How to complete this task >>
From the listing, collect all lines containing the word "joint".

Supplied material >>
○ ○ ○ ○

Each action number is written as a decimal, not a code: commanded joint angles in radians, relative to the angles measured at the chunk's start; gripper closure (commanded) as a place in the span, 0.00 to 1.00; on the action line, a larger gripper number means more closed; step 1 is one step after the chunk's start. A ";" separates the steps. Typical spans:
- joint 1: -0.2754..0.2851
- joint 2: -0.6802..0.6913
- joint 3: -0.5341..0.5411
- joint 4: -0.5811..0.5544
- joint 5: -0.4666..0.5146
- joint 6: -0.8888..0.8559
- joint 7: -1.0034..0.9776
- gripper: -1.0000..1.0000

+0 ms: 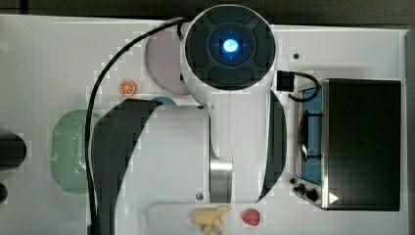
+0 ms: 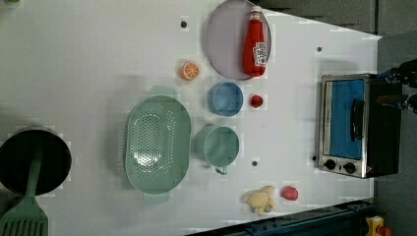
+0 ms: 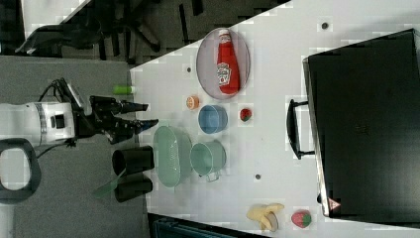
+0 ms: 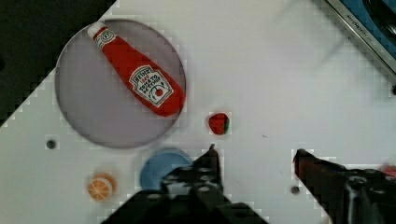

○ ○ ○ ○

Finished task >>
Each action number is written as a decimal, not a code: commanded joint angles in radians, relative to the angles measured at the chunk's start; gripper closure (commanded) as a place in the span, 0.00 to 1.00; on the action line, a larger gripper number means more closed; step 1 is one step after the chunk's start. A ";" separates the steps. Typical spans:
- joint 1: -0.2754..0.2851
- joint 2: -0.6802..0.6913
- joint 3: -0.5341..0.5411
- joint 4: -0.5811..0.5544
- joint 5: -0.4666..0.5146
- joint 6: -0.8888..0.8559
- joint 7: -1.0034..0.9776

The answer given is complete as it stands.